死侍自動散開一條生路,通向峽谷之外。李應虛微微擰眉,她此刻比所有人都想殺了神父。但心中卻也明白,再戰下去,也不過將四條老命擱在這裡而已。
良久,她輕輕點點頭,道:“我們還會再見面的。”
神父重重的點頭,道:“我等那一天。

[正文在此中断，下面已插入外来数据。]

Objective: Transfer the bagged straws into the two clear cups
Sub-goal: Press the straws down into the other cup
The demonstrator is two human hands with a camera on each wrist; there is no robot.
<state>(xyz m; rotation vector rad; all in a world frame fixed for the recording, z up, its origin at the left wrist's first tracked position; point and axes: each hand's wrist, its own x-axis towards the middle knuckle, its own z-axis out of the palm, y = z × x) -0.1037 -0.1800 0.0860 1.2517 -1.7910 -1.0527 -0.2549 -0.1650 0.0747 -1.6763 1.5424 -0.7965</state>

”
“我們走!”李應虛再沒有任何猶豫,衝衆人道了一聲。
小孩子重重吐出一口唾沫,咬牙切齒,揹着肩上的憐花大師轉過身來。
屠夫撿起自己的殺豬刀,四人一起,向外走去。
死侍自動分開一條道路,手中的刀,無聲垂下。
秋雨如漆,天空不見一絲光明,四道身影,深一腳淺一腳,穿透悽迷的雨幕,向外走去。
“送憐花大師!”
神父口中忽然道了一聲,所有死侍都將刀插在土中,頭無聲的垂下。
即便這羣死侍毫無感情,但他們的餘生之中,也一定會永遠記得,那個孤獨,高傲,強大,彪悍男人戰鬥的英姿。
最重的肯定,永遠來自敵人。
四人背對所有人,小孩子肩上揹着憐花大師,一步一步,踏上光路。
那一天,是挪威的秋天,西方下了一場雨。
秋風秋雨愁煞人,那一天的雨幕內,一個過百歲的老者,手提兩把殺豬刀,戰鬥至最後一刻,用力燃燒了生命的最後一絲火焰。
憐花大師,本是滿清皇親,生來有一世王爺之份,奈何山河變遷,家道中落,憐花大師從此浪跡天下,漸漸領悟大道。
十五歲習道,十六歲殺人,二十歲破盤踞在東北的悍匪,與葉歡的祖上結下情分。
後雲遊天下,歷經艱險無數,創下威名無數,祁連山奪旗爭先,西北大營夜刺敵酋,敗屠夫,收小孩子,與野老道論道三天三夜。
那一年,其一百一十三歲,與無名山谷戰神父,勝。
那一日,憐花大師,死。
從來紅顏如名將,不許人間見白頭。
從來英雄多寂寥,別讓英雄死在牀上。
老天總還是開眼,沒有讓英雄死在病榻之上。